- _Exercise prompt_
Give the records again exactly, with every character kept.

- _Source data_
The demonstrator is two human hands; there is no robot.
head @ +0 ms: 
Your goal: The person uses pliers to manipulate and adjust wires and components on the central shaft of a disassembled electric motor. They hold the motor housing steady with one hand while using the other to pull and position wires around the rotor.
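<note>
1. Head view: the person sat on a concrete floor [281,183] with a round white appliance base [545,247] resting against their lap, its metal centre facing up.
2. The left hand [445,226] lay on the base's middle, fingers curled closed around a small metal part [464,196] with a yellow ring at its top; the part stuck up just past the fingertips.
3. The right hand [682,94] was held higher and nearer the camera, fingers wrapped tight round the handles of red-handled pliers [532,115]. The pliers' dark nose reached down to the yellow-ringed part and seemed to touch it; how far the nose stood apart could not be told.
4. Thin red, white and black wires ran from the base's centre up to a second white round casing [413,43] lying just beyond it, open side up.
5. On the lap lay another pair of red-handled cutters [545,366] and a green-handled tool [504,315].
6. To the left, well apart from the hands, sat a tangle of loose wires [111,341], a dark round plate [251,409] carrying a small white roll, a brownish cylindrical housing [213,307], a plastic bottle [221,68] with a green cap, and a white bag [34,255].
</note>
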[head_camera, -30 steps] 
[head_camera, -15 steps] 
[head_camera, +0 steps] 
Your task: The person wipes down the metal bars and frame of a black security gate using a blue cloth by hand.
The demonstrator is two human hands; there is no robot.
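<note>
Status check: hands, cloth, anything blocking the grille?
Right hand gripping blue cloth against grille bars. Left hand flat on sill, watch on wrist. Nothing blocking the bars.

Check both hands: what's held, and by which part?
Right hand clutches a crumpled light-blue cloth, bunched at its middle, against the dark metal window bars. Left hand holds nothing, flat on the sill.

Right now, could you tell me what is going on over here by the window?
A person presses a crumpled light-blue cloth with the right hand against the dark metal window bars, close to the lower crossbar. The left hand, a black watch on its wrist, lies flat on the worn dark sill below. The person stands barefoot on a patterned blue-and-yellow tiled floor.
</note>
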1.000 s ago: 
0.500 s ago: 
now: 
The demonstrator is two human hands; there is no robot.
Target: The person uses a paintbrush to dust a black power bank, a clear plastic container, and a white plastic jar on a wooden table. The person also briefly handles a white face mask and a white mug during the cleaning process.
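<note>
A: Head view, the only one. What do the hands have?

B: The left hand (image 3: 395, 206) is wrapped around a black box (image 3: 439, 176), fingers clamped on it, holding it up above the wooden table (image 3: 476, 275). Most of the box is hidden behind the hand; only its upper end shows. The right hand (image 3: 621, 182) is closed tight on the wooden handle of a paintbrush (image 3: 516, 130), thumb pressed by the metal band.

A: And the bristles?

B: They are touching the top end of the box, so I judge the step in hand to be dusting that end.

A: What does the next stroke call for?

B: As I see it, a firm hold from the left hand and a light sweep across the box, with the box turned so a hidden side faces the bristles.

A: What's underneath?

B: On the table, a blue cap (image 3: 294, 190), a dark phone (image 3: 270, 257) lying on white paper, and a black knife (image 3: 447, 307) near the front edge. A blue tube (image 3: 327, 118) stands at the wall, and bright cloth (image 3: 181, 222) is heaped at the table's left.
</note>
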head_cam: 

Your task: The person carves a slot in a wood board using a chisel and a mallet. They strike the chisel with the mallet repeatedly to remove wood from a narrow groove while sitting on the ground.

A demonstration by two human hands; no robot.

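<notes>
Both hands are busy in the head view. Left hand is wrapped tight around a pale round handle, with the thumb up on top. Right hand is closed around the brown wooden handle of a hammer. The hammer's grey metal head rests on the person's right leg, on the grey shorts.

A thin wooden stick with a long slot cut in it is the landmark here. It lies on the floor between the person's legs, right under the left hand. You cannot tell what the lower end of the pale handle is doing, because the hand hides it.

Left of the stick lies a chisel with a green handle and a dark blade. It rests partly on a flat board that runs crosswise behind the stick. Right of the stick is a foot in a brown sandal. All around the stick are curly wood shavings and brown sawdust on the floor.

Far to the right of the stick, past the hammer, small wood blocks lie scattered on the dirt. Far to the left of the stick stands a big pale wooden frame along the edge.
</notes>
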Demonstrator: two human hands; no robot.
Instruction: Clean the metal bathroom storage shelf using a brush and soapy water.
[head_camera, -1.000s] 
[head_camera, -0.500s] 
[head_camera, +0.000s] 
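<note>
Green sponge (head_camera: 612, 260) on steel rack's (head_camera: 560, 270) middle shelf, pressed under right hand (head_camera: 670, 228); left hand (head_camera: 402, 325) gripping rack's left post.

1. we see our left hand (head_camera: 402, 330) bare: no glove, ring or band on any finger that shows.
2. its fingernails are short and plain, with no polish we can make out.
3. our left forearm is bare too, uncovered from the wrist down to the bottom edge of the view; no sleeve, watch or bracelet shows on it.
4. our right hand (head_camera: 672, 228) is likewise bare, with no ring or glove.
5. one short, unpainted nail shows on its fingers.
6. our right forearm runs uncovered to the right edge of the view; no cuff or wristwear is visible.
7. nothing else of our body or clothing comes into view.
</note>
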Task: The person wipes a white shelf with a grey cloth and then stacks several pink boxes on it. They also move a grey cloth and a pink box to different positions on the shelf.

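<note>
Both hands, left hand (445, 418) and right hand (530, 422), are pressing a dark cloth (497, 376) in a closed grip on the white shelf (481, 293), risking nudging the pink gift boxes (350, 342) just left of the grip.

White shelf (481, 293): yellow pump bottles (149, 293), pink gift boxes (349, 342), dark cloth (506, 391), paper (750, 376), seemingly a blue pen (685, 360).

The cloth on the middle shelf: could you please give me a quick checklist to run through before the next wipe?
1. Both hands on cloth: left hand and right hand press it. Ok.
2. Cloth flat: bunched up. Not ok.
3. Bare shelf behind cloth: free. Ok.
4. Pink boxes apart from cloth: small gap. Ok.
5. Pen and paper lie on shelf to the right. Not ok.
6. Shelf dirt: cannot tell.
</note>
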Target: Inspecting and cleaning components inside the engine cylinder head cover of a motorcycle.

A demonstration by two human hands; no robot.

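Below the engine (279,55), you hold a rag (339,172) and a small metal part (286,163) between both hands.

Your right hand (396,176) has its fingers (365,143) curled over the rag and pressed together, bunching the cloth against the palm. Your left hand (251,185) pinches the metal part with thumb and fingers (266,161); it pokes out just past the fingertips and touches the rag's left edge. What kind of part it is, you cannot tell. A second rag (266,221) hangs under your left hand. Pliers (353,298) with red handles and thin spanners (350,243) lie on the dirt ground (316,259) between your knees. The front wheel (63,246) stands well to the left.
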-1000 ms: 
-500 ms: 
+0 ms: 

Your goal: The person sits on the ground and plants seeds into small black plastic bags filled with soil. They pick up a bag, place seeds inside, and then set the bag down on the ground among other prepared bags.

- _Response to the exercise_
The demonstrator is two human hands; there is no robot.
head @ +0 ms: 
Your goal: The person uses pliers to manipulate and adjust wires and components on the central shaft of a disassembled electric motor. They hold the motor housing steady with one hand while using the other to pull and position wires around the rotor.
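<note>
1. Head view: the person sat on a concrete floor [281,183] with a round white appliance base [545,247] resting against their lap, its metal centre facing up.
2. The left hand [445,226] lay on the base's middle, fingers curled closed around a small metal part [464,196] with a yellow ring at its top; the part stuck up just past the fingertips.
3. The right hand [682,94] was held higher and nearer the camera, fingers wrapped tight round the handles of red-handled pliers [532,115]. The pliers' dark nose reached down to the yellow-ringed part and seemed to touch it; how far the nose stood apart could not be told.
4. Thin red, white and black wires ran from the base's centre up to a second white round casing [413,43] lying just beyond it, open side up.
5. On the lap lay another pair of red-handled cutters [545,366] and a green-handled tool [504,315].
6. To the left, well apart from the hands, sat a tangle of loose wires [111,341], a dark round plate [251,409] carrying a small white roll, a brownish cylindrical housing [213,307], a plastic bottle [221,68] with a green cap, and a white bag [34,255].
</note>
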[head_camera, -30 steps] 
[head_camera, -15 steps] 
[head_camera, +0 steps] 
Your task: The person wipes down the metal bars and frame of a black security gate using a blue cloth by hand.
The demonstrator is two human hands; there is no robot.
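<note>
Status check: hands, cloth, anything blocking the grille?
Right hand gripping blue cloth against grille bars. Left hand flat on sill, watch on wrist. Nothing blocking the bars.

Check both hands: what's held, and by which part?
Right hand clutches a crumpled light-blue cloth, bunched at its middle, against the dark metal window bars. Left hand holds nothing, flat on the sill.

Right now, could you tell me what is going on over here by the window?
A person presses a crumpled light-blue cloth with the right hand against the dark metal window bars, close to the lower crossbar. The left hand, a black watch on its wrist, lies flat on the worn dark sill below. The person stands barefoot on a patterned blue-and-yellow tiled floor.
</note>
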1.000 s ago: 
0.500 s ago: 
now: 
The demonstrator is two human hands; there is no robot.
Target: The person uses a paintbrush to dust a black power bank, a clear plastic container, and a white plastic jar on a wooden table. The person also briefly handles a white face mask and a white mug during the cleaning process.
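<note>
A: Head view, the only one. What do the hands have?

B: The left hand (image 3: 395, 206) is wrapped around a black box (image 3: 439, 176), fingers clamped on it, holding it up above the wooden table (image 3: 476, 275). Most of the box is hidden behind the hand; only its upper end shows. The right hand (image 3: 621, 182) is closed tight on the wooden handle of a paintbrush (image 3: 516, 130), thumb pressed by the metal band.

A: And the bristles?

B: They are touching the top end of the box, so I judge the step in hand to be dusting that end.

A: What does the next stroke call for?

B: As I see it, a firm hold from the left hand and a light sweep across the box, with the box turned so a hidden side faces the bristles.

A: What's underneath?

B: On the table, a blue cap (image 3: 294, 190), a dark phone (image 3: 270, 257) lying on white paper, and a black knife (image 3: 447, 307) near the front edge. A blue tube (image 3: 327, 118) stands at the wall, and bright cloth (image 3: 181, 222) is heaped at the table's left.
</note>
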head_cam: 

Your task: The person carves a slot in a wood board using a chisel and a mallet. They strike the chisel with the mallet repeatedly to remove wood from a narrow groove while sitting on the ground.

A demonstration by two human hands; no robot.

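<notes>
Both hands are busy in the head view. Left hand is wrapped tight around a pale round handle, with the thumb up on top. Right hand is closed around the brown wooden handle of a hammer. The hammer's grey metal head rests on the person's right leg, on the grey shorts.

A thin wooden stick with a long slot cut in it is the landmark here. It lies on the floor between the person's legs, right under the left hand. You cannot tell what the lower end of the pale handle is doing, because the hand hides it.

Left of the stick lies a chisel with a green handle and a dark blade. It rests partly on a flat board that runs crosswise behind the stick. Right of the stick is a foot in a brown sandal. All around the stick are curly wood shavings and brown sawdust on the floor.

Far to the right of the stick, past the hammer, small wood blocks lie scattered on the dirt. Far to the left of the stick stands a big pale wooden frame along the edge.
</notes>
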Demonstrator: two human hands; no robot.
Instruction: Clean the metal bathroom storage shelf using a brush and soapy water.
[head_camera, -1.000s] 
[head_camera, -0.500s] 
[head_camera, +0.000s] 
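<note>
Green sponge (head_camera: 612, 260) on steel rack's (head_camera: 560, 270) middle shelf, pressed under right hand (head_camera: 670, 228); left hand (head_camera: 402, 325) gripping rack's left post.

1. we see our left hand (head_camera: 402, 330) bare: no glove, ring or band on any finger that shows.
2. its fingernails are short and plain, with no polish we can make out.
3. our left forearm is bare too, uncovered from the wrist down to the bottom edge of the view; no sleeve, watch or bracelet shows on it.
4. our right hand (head_camera: 672, 228) is likewise bare, with no ring or glove.
5. one short, unpainted nail shows on its fingers.
6. our right forearm runs uncovered to the right edge of the view; no cuff or wristwear is visible.
7. nothing else of our body or clothing comes into view.
</note>
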Task: The person wipes a white shelf with a grey cloth and then stacks several pink boxes on it. They also move a grey cloth and a pink box to different positions on the shelf.

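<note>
Both hands, left hand (445, 418) and right hand (530, 422), are pressing a dark cloth (497, 376) in a closed grip on the white shelf (481, 293), risking nudging the pink gift boxes (350, 342) just left of the grip.

White shelf (481, 293): yellow pump bottles (149, 293), pink gift boxes (349, 342), dark cloth (506, 391), paper (750, 376), seemingly a blue pen (685, 360).

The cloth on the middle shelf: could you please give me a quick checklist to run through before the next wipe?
1. Both hands on cloth: left hand and right hand press it. Ok.
2. Cloth flat: bunched up. Not ok.
3. Bare shelf behind cloth: free. Ok.
4. Pink boxes apart from cloth: small gap. Ok.
5. Pen and paper lie on shelf to the right. Not ok.
6. Shelf dirt: cannot tell.
</note>
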Target: Inspecting and cleaning components inside the engine cylinder head cover of a motorcycle.

A demonstration by two human hands; no robot.

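Below the engine (279,55), you hold a rag (339,172) and a small metal part (286,163) between both hands.

Your right hand (396,176) has its fingers (365,143) curled over the rag and pressed together, bunching the cloth against the palm. Your left hand (251,185) pinches the metal part with thumb and fingers (266,161); it pokes out just past the fingertips and touches the rag's left edge. What kind of part it is, you cannot tell. A second rag (266,221) hangs under your left hand. Pliers (353,298) with red handles and thin spanners (350,243) lie on the dirt ground (316,259) between your knees. The front wheel (63,246) stands well to the left.
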-1000 ms: 
-500 ms: 
+0 ms: 

Your goal: The person sits on the ground and plants seeds into small black plastic bags filled with soil. They pick up a bag, place seeds inside, and then set the bag down on the ground among other prepared bags.

Nothing else goes in the answer.